» THE TASK: Within the data that follows, how many lines contain the word "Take"? Reply with only the number.
──────── WORKING DATA ────────
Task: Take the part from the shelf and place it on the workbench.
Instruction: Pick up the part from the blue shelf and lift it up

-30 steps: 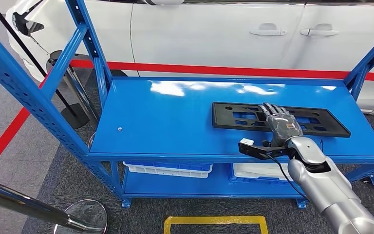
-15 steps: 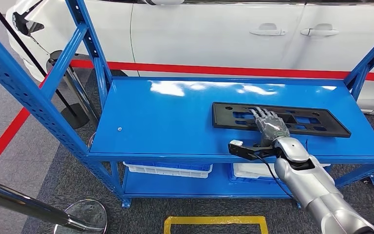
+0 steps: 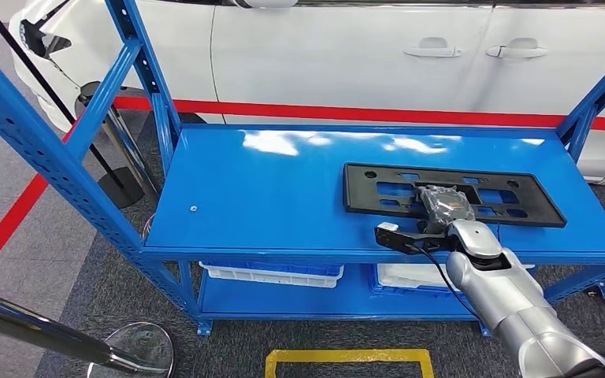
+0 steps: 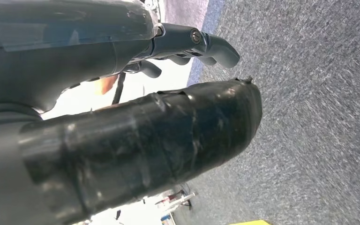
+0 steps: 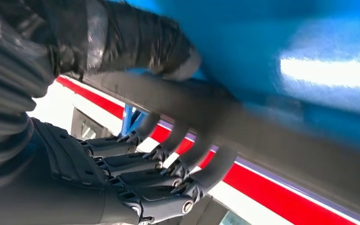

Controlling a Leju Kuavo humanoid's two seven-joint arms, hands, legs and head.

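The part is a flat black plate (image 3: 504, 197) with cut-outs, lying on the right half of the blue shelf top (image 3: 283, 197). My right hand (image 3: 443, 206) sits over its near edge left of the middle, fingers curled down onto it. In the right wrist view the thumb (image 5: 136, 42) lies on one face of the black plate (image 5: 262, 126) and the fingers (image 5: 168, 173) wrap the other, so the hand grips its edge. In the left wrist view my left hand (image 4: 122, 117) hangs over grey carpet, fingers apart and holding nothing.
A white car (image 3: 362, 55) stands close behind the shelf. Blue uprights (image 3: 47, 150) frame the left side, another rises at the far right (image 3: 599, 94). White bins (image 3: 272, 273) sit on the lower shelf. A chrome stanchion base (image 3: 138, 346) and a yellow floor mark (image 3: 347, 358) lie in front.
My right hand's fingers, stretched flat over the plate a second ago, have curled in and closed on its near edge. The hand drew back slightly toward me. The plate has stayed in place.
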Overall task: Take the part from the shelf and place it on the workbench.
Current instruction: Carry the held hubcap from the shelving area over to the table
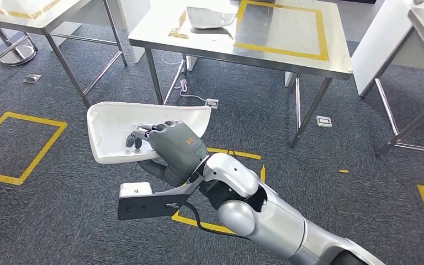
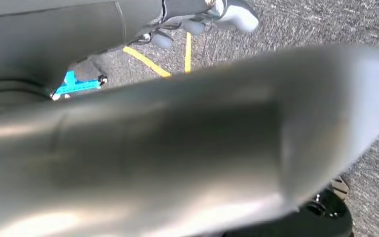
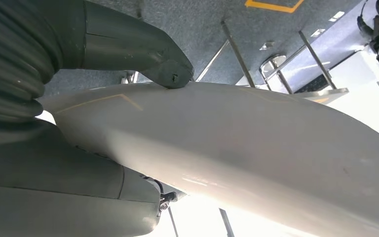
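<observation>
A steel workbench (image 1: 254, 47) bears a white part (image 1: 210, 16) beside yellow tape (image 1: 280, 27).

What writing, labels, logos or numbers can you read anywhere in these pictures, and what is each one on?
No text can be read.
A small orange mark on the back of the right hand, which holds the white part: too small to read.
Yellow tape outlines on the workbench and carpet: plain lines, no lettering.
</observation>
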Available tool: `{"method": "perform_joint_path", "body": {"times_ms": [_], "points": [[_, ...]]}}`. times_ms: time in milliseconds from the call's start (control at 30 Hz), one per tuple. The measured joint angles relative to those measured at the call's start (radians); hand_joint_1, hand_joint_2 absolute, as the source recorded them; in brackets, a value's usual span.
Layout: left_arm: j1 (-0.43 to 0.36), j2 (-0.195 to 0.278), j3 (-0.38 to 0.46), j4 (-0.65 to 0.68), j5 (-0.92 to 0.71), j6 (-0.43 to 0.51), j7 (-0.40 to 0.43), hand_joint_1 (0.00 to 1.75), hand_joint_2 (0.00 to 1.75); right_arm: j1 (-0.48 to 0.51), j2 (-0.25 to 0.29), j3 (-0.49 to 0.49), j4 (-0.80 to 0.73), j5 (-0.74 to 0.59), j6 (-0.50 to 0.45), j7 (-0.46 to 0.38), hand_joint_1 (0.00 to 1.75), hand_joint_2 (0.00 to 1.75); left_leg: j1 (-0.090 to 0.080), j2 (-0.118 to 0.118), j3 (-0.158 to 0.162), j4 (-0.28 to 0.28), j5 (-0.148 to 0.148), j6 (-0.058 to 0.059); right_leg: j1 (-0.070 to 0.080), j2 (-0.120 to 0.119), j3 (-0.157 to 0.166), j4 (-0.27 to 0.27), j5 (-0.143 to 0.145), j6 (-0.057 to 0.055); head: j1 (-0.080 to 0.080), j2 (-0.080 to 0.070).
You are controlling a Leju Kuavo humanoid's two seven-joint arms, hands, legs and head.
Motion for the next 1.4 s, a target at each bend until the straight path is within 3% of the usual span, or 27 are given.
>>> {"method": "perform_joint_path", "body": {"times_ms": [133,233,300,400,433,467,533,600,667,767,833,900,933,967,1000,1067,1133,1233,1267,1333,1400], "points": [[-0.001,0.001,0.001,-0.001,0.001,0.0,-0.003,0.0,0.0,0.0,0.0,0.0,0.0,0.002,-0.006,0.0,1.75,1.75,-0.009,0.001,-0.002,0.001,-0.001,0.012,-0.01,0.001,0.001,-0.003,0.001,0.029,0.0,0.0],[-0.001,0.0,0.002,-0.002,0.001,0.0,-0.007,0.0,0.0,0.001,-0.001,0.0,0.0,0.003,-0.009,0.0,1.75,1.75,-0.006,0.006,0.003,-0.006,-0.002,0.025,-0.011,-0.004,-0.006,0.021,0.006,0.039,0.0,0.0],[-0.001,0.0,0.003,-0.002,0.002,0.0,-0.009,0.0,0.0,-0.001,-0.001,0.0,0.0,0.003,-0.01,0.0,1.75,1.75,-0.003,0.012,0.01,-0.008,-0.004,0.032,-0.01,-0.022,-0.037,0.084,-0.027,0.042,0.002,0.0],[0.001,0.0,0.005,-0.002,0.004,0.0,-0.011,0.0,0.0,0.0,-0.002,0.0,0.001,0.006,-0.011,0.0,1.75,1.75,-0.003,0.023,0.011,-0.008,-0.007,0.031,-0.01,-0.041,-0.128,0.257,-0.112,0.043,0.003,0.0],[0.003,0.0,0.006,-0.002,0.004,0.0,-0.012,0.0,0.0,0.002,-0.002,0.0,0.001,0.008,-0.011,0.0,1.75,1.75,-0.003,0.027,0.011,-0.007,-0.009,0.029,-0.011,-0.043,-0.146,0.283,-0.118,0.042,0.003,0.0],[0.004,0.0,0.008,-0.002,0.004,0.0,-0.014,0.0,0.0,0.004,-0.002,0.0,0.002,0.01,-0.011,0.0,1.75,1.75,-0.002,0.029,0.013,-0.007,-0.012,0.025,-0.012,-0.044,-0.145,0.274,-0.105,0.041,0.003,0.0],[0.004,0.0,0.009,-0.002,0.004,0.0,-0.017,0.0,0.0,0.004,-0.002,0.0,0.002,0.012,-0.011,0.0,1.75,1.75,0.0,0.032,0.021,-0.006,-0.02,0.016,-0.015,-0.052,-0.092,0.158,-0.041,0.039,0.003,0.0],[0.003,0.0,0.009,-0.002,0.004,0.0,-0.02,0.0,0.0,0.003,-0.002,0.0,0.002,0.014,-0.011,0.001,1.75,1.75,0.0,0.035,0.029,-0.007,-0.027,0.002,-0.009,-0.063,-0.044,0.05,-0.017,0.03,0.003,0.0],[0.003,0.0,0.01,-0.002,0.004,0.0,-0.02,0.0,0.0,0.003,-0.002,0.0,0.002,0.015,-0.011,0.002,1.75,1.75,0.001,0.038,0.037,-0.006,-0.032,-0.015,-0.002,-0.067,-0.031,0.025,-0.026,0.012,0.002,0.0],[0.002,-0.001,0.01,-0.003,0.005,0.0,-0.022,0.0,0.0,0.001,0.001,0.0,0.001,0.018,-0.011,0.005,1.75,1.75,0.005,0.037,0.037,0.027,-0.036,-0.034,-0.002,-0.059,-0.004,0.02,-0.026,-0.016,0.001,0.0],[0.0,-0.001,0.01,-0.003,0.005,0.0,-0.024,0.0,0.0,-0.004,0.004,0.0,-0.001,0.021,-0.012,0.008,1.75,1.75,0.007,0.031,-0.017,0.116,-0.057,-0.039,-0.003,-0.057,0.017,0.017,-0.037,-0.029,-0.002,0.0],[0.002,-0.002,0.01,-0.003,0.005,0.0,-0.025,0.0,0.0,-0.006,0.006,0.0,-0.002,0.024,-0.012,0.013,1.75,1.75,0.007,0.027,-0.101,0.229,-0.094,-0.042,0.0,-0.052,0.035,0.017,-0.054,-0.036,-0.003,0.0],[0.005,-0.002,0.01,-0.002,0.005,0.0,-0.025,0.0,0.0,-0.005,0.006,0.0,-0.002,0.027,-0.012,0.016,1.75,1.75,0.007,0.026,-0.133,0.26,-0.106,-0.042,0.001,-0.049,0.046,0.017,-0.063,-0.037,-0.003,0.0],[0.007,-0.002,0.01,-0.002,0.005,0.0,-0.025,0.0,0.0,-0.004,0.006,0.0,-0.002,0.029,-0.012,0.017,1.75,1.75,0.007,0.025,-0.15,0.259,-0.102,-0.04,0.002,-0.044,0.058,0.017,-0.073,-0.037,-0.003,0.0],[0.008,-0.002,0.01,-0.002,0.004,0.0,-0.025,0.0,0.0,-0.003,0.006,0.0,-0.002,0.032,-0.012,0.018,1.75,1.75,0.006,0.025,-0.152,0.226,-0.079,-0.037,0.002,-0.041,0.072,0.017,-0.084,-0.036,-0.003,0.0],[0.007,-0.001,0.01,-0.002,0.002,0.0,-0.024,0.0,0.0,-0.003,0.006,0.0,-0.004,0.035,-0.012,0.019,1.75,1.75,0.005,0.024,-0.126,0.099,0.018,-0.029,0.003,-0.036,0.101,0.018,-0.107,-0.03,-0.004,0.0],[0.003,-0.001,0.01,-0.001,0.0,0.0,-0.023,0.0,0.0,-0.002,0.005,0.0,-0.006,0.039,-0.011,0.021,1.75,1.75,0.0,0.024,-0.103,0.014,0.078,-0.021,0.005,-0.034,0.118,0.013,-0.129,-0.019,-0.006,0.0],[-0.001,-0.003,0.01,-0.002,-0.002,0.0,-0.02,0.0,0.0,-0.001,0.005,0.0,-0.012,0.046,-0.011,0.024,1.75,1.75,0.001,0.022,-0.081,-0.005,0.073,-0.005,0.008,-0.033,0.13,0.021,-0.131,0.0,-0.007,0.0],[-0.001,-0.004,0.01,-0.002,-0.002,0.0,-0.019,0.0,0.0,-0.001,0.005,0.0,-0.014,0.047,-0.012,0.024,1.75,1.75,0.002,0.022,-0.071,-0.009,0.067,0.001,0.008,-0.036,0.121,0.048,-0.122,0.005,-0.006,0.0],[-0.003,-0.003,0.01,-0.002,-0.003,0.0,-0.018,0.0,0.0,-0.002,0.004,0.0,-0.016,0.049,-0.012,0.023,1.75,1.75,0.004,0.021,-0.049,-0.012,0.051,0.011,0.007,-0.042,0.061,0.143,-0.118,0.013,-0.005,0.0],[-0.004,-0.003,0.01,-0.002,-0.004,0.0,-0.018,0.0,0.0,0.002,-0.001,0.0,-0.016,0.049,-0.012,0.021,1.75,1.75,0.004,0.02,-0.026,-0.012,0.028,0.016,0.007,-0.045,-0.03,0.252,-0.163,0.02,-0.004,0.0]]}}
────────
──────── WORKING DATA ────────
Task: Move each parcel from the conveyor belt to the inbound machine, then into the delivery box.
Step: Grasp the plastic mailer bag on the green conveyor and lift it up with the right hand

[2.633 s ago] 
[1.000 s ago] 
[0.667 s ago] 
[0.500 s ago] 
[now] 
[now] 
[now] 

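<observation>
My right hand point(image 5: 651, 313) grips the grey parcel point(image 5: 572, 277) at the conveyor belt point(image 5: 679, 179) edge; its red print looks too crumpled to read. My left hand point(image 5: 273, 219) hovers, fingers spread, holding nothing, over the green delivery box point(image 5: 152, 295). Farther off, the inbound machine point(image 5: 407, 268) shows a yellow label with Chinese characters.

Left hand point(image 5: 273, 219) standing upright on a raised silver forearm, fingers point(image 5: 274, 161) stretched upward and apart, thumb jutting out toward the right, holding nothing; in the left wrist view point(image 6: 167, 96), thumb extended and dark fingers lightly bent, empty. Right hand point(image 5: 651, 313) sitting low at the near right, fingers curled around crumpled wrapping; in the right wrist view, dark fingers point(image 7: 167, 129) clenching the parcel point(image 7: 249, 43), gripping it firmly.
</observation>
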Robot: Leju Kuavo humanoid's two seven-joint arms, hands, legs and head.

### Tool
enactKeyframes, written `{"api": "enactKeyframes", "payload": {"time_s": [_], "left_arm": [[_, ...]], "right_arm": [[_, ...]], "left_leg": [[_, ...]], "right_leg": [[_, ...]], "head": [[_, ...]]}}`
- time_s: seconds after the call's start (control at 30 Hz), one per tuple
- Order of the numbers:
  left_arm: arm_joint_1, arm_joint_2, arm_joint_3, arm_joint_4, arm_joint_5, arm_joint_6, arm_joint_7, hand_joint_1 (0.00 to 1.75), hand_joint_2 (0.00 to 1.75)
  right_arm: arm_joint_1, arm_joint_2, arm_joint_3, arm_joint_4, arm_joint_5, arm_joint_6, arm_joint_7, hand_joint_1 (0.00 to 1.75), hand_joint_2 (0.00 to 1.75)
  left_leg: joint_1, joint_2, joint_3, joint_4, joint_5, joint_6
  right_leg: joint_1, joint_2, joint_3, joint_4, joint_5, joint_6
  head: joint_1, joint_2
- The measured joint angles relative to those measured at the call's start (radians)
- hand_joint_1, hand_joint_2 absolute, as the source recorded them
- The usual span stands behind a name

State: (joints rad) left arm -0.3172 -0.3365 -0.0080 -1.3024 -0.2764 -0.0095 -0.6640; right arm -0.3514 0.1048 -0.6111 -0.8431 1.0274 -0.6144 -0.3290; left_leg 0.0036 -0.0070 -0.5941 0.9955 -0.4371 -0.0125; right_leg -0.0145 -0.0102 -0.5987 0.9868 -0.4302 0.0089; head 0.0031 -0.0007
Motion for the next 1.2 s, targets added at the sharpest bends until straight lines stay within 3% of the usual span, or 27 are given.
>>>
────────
» ANSWER SPACE: 2